Instructions to follow — Reproduce the records below in full and exactly, without their images.
*** Opening of Records for this exercise ***
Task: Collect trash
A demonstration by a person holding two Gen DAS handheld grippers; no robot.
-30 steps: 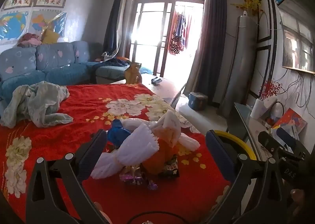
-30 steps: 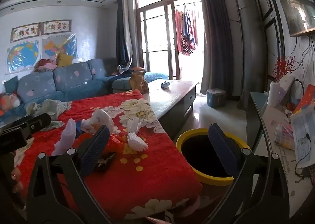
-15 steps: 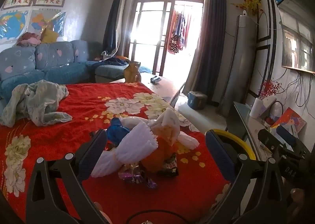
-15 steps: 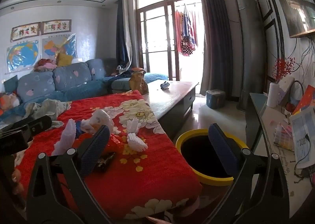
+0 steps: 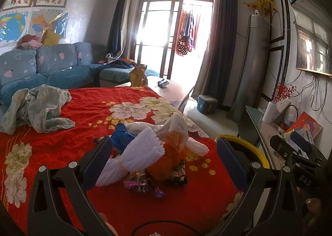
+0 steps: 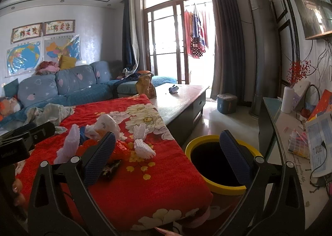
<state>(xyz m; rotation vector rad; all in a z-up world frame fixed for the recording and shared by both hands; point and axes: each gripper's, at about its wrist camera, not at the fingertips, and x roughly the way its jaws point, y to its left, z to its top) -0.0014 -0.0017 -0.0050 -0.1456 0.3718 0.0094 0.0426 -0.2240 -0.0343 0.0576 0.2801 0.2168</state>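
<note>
A heap of trash lies on the red flowered cloth (image 5: 68,111): white foam netting (image 5: 141,151), a blue wad (image 5: 122,138), an orange bag (image 5: 166,165), a white plastic bag (image 5: 176,126) and shiny snack wrappers (image 5: 143,184). My left gripper (image 5: 165,163) hovers open just short of the heap, fingers either side of it. In the right wrist view the heap (image 6: 93,134) sits left, a separate foam net (image 6: 143,140) beside it. My right gripper (image 6: 168,157) is open and empty over the table's corner, with the yellow-rimmed bin (image 6: 217,161) on the floor beyond.
A crumpled pale cloth (image 5: 37,107) lies at the table's far left. A blue sofa (image 5: 51,66) stands behind, a bare tabletop (image 6: 178,99) with a brown bag (image 6: 145,86) past the red cloth, and a cluttered side desk (image 6: 300,138) at right. A blue stool (image 6: 227,103) stands on the floor.
The left gripper has edged slightly closer to the heap. The right gripper and the trash have not visibly moved.
</note>
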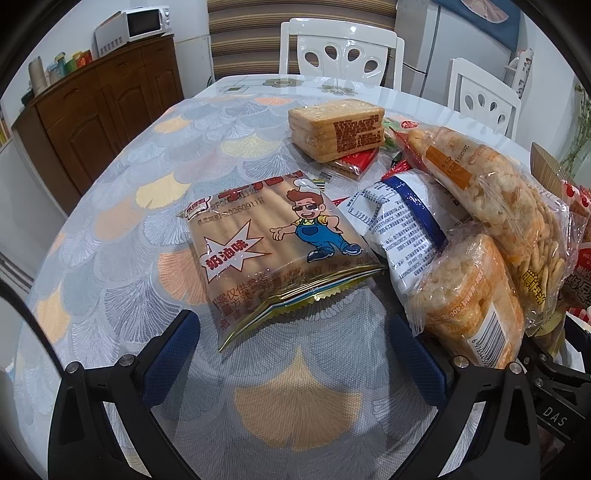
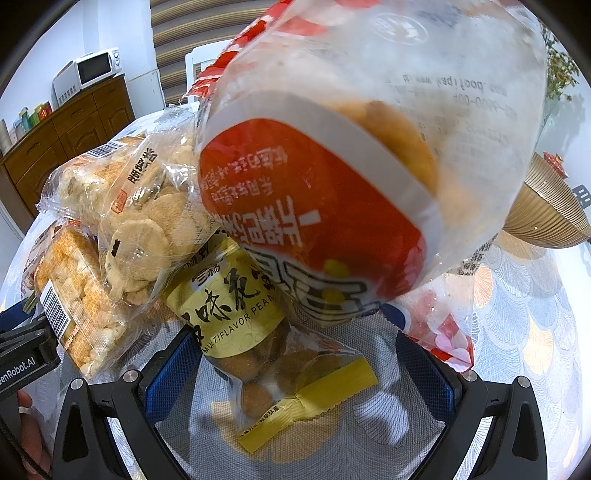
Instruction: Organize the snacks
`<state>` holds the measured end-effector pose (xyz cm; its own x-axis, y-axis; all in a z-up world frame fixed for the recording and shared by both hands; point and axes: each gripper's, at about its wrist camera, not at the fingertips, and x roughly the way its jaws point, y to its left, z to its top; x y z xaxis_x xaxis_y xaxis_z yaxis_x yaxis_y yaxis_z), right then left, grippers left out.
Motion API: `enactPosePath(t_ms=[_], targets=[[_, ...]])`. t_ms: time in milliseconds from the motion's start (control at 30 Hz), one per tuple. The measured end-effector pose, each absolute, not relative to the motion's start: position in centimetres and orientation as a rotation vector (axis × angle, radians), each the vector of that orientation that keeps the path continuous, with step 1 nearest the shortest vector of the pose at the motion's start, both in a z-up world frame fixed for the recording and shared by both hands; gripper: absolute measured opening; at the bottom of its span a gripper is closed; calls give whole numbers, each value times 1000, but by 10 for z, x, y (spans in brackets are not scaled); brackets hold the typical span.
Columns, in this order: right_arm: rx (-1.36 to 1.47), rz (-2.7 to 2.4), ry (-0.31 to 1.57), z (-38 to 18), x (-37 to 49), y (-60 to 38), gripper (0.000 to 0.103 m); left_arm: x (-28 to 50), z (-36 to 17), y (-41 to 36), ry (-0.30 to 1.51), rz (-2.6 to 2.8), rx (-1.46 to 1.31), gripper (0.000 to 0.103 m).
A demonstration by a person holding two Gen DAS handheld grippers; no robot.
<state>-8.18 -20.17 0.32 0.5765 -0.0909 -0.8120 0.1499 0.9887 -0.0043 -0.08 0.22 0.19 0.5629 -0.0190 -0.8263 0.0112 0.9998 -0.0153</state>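
In the left wrist view, my left gripper (image 1: 295,354) is open and empty, low over the tablecloth, just short of a biscuit-stick pack with a cartoon chef (image 1: 273,240). To its right lie a white and blue pack (image 1: 402,229), a rice-cracker pack with a barcode (image 1: 469,306) and a long bag of puffed snacks (image 1: 495,192). A clear-wrapped stack of biscuits (image 1: 336,127) sits farther back. In the right wrist view, my right gripper (image 2: 299,354) is open around a yellow peanut pack (image 2: 251,317). A large red and clear bag (image 2: 351,166) fills the view above it, blurred.
A round-cookie bag (image 2: 147,218) and a cracker pack (image 2: 74,291) lie left of the peanuts. A gold ribbed bowl (image 2: 550,206) stands at the right. White chairs (image 1: 340,51) stand behind the table, a wooden cabinet (image 1: 96,110) with a microwave (image 1: 136,27) at the left.
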Motion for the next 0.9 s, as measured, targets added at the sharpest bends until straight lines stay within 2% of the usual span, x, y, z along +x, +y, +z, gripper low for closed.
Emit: enactPosePath(t_ms=[900], targets=[[80,-153,957,5,-81,-199,103,6,-1,1,982,-9,-5,103]])
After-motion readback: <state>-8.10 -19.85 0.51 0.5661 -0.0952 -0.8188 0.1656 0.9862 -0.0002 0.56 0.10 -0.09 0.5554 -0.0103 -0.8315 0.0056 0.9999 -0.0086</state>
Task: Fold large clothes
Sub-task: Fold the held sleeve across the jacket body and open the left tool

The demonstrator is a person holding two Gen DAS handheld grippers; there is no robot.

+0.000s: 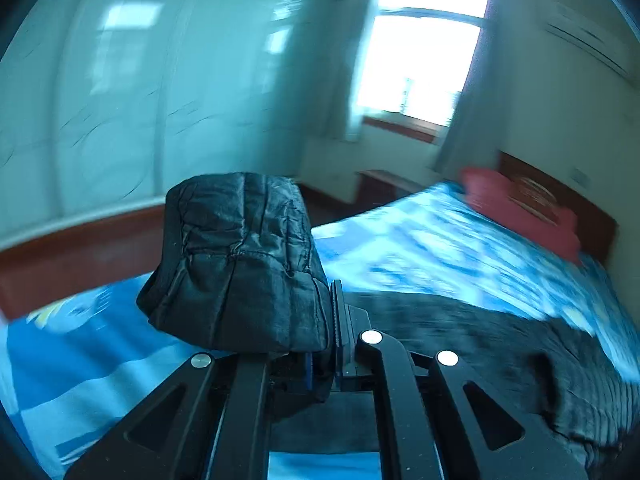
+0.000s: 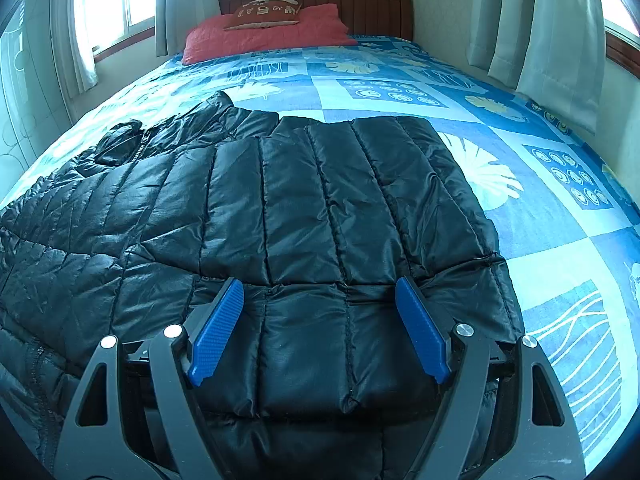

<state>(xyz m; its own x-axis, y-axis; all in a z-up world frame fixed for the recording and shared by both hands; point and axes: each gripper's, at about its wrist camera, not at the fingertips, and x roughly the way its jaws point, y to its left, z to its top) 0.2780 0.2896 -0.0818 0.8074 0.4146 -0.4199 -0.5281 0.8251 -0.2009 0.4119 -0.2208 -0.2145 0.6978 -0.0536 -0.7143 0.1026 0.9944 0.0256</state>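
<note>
While the left jaws pinch the black jacket [image 2: 304, 216], right jaws gape beside a red pillow [image 2: 268, 34].

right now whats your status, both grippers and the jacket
Left gripper shut on a black jacket cuff, lifted off the bed. Right gripper open, over the flat jacket body. Nothing in the way.

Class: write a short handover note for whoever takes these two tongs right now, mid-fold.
Left tongs: shut on a bunched black part of the jacket, lifted above the bed.
Right tongs: open, above the jacket's near edge, gripping nothing.
Jacket: spread across the blue bedspread, pillow beyond.
Done: one part picked up.
Left: fold it over, then fold the rest.
</note>
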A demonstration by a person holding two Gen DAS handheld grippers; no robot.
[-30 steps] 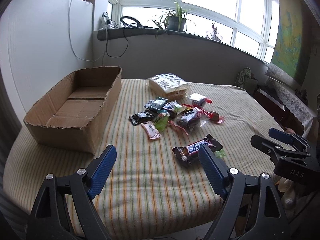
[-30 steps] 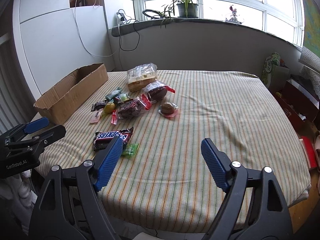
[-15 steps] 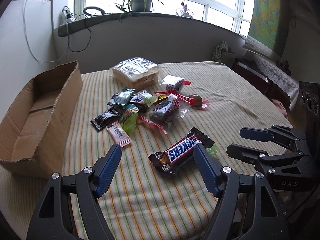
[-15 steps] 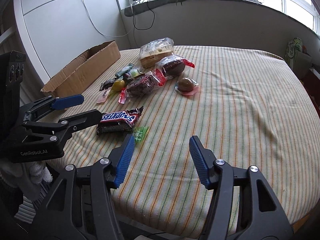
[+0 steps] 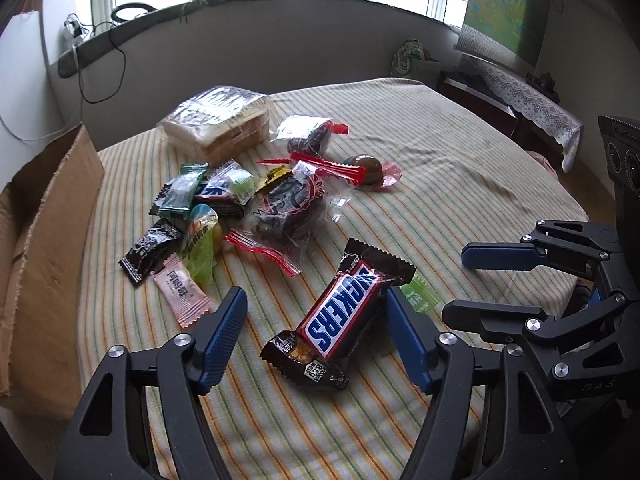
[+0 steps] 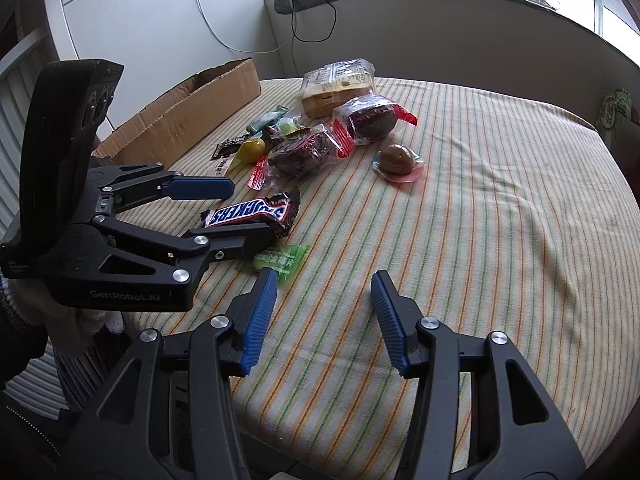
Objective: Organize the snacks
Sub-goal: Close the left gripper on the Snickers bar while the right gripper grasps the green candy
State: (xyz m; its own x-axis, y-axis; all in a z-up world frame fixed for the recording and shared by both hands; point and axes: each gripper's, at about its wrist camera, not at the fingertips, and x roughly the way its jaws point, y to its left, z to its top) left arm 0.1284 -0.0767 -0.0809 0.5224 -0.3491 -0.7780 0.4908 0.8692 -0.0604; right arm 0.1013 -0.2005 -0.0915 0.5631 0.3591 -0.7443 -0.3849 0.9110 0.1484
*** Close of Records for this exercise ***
Expected answer —
Task: Collect trash
A demonstration by a person holding two Gen DAS handheld grippers; no robot.
-30 steps: 
-30 steps: 
-15 steps: 
-15 steps: 
+0 steps: 
+0 steps: 
<state>(xyz m; rotation vector rad; all in a z-up world frame fixed for the recording and shared by both hands; point and axes: each gripper's, at about its wrist camera, not at the fingertips, and x roughly the way its jaws point, y to its left, z to its top) -0.0014 -0.0017 -0.0050 -0.1456 0.3718 0.0094 0.0426 -0.2240 -0.0343 0.0576 0.2801 0.2168</state>
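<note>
A heap of trash lies on the red flowered cloth (image 5: 68,111): white foam netting (image 5: 141,151), a blue wad (image 5: 122,138), an orange bag (image 5: 166,165), a white plastic bag (image 5: 176,126) and shiny snack wrappers (image 5: 143,184). My left gripper (image 5: 165,163) hovers open just short of the heap, fingers either side of it. In the right wrist view the heap (image 6: 93,134) sits left, a separate foam net (image 6: 143,140) beside it. My right gripper (image 6: 168,157) is open and empty over the table's corner, with the yellow-rimmed bin (image 6: 217,161) on the floor beyond.
A crumpled pale cloth (image 5: 37,107) lies at the table's far left. A blue sofa (image 5: 51,66) stands behind, a bare tabletop (image 6: 178,99) with a brown bag (image 6: 145,86) past the red cloth, and a cluttered side desk (image 6: 300,138) at right. A blue stool (image 6: 227,103) stands on the floor.
The left gripper has edged slightly closer to the heap. The right gripper and the trash have not visibly moved.
</note>
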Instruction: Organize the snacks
`<state>` holds the measured end-effector pose (xyz cm; its own x-axis, y-axis; all in a z-up world frame fixed for the recording and shared by both hands; point and axes: each gripper's, at about its wrist camera, not at the fingertips, and x roughly the way its jaws point, y to its left, z to its top; x y z xaxis_x xaxis_y xaxis_z yaxis_x yaxis_y yaxis_z), right then left, grippers left out.
Motion API: `enactPosePath(t_ms=[_], targets=[[_, ...]])`. t_ms: time in milliseconds from the motion's start (control at 30 Hz), one per tuple. The measured end-effector pose, each absolute, not relative to the motion's start: position in centimetres and orientation as a rotation vector (axis × angle, radians), each the vector of that orientation that keeps the path continuous, with step 1 nearest the shortest vector of the pose at the motion's start, both in a z-up world frame fixed for the recording and shared by both hands; gripper: absolute measured opening; at the bottom of its span a gripper is closed; calls give whole numbers, each value times 1000, but by 10 for z, x, y (spans in brackets are not scaled); brackets hold the typical span.
Columns, in this order: right_arm: rx (-1.36 to 1.47), rz (-2.7 to 2.4), ry (-0.31 to 1.57), z (-38 to 18), x (-37 to 49), y (-60 to 38), gripper (0.000 to 0.103 m); left_arm: x (-28 to 50), z (-36 to 17), y (-41 to 36), ry (-0.30 to 1.51), rz (-2.6 to 2.8), rx (-1.46 to 1.31), gripper (0.000 to 0.103 m).
A demonstration by a person holding two Gen DAS handheld grippers; no robot.
<state>-8.18 -20.17 0.32 0.5765 -0.0909 -0.8120 0.1499 0.9887 -0.0043 -0.08 0.22 0.19 0.5629 -0.0190 -0.8263 0.0112 0.9998 -0.0153</state>
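In the left wrist view, my left gripper (image 1: 295,354) is open and empty, low over the tablecloth, just short of a biscuit-stick pack with a cartoon chef (image 1: 273,240). To its right lie a white and blue pack (image 1: 402,229), a rice-cracker pack with a barcode (image 1: 469,306) and a long bag of puffed snacks (image 1: 495,192). A clear-wrapped stack of biscuits (image 1: 336,127) sits farther back. In the right wrist view, my right gripper (image 2: 299,354) is open around a yellow peanut pack (image 2: 251,317). A large red and clear bag (image 2: 351,166) fills the view above it, blurred.
A round-cookie bag (image 2: 147,218) and a cracker pack (image 2: 74,291) lie left of the peanuts. A gold ribbed bowl (image 2: 550,206) stands at the right. White chairs (image 1: 340,51) stand behind the table, a wooden cabinet (image 1: 96,110) with a microwave (image 1: 136,27) at the left.
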Motion for the next 0.9 s, as measured, targets added at the sharpest bends until straight lines stay within 2% of the usual span, x, y, z along +x, +y, +z, gripper low for closed.
Emit: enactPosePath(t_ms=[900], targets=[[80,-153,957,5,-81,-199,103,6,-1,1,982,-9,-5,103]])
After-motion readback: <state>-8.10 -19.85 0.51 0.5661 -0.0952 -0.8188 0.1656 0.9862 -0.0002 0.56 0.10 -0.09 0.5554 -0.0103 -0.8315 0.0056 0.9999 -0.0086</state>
Task: Fold large clothes
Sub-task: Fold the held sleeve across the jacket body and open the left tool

The demonstrator is a person holding two Gen DAS handheld grippers; there is no robot.

+0.000s: 
+0.000s: 

<state>(xyz m; its own x-axis, y-axis; all in a z-up world frame fixed for the recording and shared by both hands; point and axes: each gripper's, at about its wrist camera, not at the fingertips, and x roughly the way its jaws point, y to its left, z to its top) 0.2780 0.2896 -0.0818 0.8074 0.4146 -0.4199 -0.5281 0.8251 -0.2009 0.4119 -0.2208 -0.2145 0.6978 -0.0536 -0.7143 0.1026 0.9944 0.0256</state>
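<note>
While the left jaws pinch the black jacket [image 2: 304, 216], right jaws gape beside a red pillow [image 2: 268, 34].

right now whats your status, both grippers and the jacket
Left gripper shut on a black jacket cuff, lifted off the bed. Right gripper open, over the flat jacket body. Nothing in the way.

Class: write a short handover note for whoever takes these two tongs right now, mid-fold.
Left tongs: shut on a bunched black part of the jacket, lifted above the bed.
Right tongs: open, above the jacket's near edge, gripping nothing.
Jacket: spread across the blue bedspread, pillow beyond.
Done: one part picked up.
Left: fold it over, then fold the rest.
</note>
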A demonstration by a person holding two Gen DAS handheld grippers; no robot.
[-30 steps] 
[-30 steps] 
[-15 steps] 
[-15 steps] 
[+0 steps] 
[+0 steps] 
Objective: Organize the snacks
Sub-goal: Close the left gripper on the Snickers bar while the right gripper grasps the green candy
State: (xyz m; its own x-axis, y-axis; all in a z-up world frame fixed for the recording and shared by both hands; point and axes: each gripper's, at about its wrist camera, not at the fingertips, and x roughly the way its jaws point, y to its left, z to its top) left arm 0.1284 -0.0767 -0.0809 0.5224 -0.3491 -0.7780 0.4908 0.8692 -0.0604; right arm 0.1013 -0.2005 -0.0915 0.5631 0.3591 -0.7443 -0.3849 0.9110 0.1484

The answer has been fully written out.